JSTトッププレス一覧科学技術振興機構報 第1067号 > 資料1
資料1

研究総括および研究領域

<研究総括>

齊藤 英治 (サイトウ エイジ)

(東北大学 原子分子材料科学高等研究機構/金属材料研究所 教授)

<研究領域>

研究領域名:スピン量子整流

概要

電子の新たな自由度として、「スピン」を積極的に利用するスピントロニクスが、新しい電子技術として注目されています。従来のエレクトロニクスは電子の電荷のみを利用してきましたが、スピントロニクスではコマのような回転の性質を持つスピンを利用します。スピンの流れである「スピン流」は、大幅に消費電力を低減した不揮発性磁気メモリーや量子力学を応用した量子情報伝達を実現できると考えられており、さらに、スピンを用いたエネルギー変換技術など、多様な応用展開が期待されています。
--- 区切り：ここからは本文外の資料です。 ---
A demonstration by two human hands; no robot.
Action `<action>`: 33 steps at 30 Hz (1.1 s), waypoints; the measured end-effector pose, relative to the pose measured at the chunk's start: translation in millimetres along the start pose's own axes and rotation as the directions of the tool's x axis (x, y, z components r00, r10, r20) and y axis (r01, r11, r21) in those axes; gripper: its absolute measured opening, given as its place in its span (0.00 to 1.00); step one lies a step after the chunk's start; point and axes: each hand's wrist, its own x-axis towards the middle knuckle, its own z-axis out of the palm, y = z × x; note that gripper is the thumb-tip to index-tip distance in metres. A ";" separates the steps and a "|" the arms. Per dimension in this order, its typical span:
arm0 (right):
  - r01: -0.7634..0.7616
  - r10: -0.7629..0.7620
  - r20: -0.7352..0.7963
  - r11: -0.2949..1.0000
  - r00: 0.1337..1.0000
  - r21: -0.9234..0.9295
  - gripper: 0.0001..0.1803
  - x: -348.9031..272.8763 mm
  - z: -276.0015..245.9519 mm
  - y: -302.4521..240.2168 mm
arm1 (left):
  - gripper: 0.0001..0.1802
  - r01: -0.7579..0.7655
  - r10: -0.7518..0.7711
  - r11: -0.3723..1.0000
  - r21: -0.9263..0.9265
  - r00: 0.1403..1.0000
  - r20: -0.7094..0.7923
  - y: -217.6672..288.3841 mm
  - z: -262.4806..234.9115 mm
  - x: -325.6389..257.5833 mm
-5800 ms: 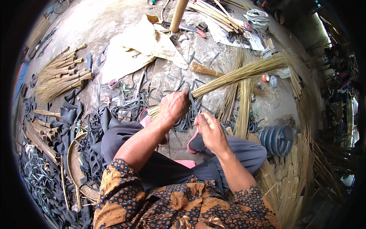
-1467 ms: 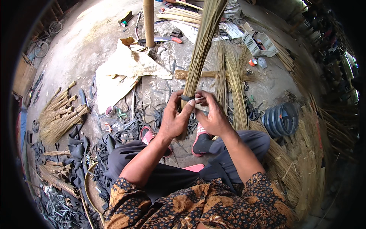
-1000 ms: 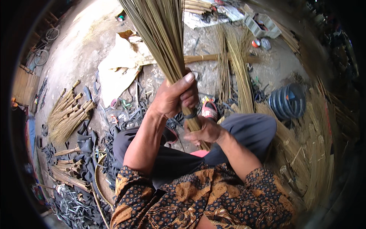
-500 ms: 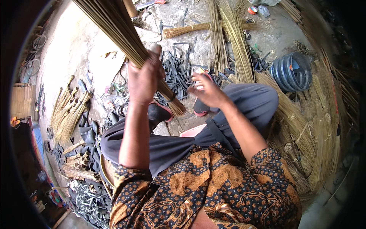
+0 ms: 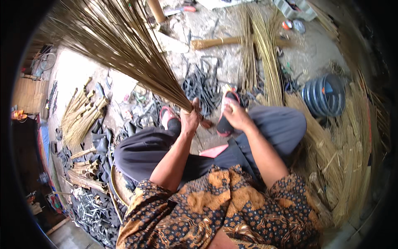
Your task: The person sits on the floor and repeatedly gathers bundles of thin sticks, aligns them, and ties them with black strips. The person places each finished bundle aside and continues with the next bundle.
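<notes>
Just above the middle of the frame, the left hand (image 5: 190,120) is clenched around the bound neck of a broom bundle of thin tan sticks (image 5: 124,54), fingers wrapped tight about it. From that grip the bundle's long axis runs up and to the left, fanning out wide toward the upper left corner, so the loose tips lie far from the fingers and only the narrow butt end sits at the fist. The right hand (image 5: 236,116) is just beside the butt, a little to the right of it, fingers curled loosely; whether it pinches something small I cannot tell. Of the two hands the left is on the bundle, the right near but apart from it.

Counted: one bundle in hand, two hands at work, two sandalled feet (image 5: 227,112) at the middle of the frame, one ribbed blue coil (image 5: 323,95) at the right, and one wooden-handled bunch (image 5: 215,41) lying crosswise near the top. At the left edge lies a heap of short finished bundles (image 5: 81,116), too many and too overlapped to count. Black rubber strips (image 5: 199,85) are scattered at the centre.
</notes>
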 end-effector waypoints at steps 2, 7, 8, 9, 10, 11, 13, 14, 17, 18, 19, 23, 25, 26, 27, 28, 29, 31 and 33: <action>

本研究領域では、スピン流の本質的な機能を引き出すために、磁石中のスピンの回転方向が一方向に偏っているため、熱などの物質中のランダムな運動を一定の方向にそろえることができる機能(整流性)に注目し、これを基礎とした物質中のゆらぎの利用原理の構築と、スピンを用いた力学的・電磁気的・熱的エネルギーの流れの制御を目指します。物質中のミクロなスピンを記述する量子力学を、物体そのものの運動の影響を扱えるように拡張することによって、物質の物理理論における新しいパラダイムの創成に挑戦します。このパラダイムに立脚したスピン発電機、量子モーター、スピン回路技術を開発することで、スピン流に基づく科学技術、スピンを用いた新たなエネルギー変換方法を開拓します。これらの研究開発により、新たなスピントロニクス制御の理論構築、力学運動を組み込んだスピントロニクスデバイス・回路の創出、従来のエレクトロニクスでは不可能と考えられていた材料・機能デバイスの実現が可能となります。さらに本研究領域では、スピンの量子整流性を利用した材料内部におけるエネルギー変換や情報処理という新たな科学技術の概念を「スピン量子整流」として確立し、社会への展開を目指した革新的なスピン利用技術を開拓していきます。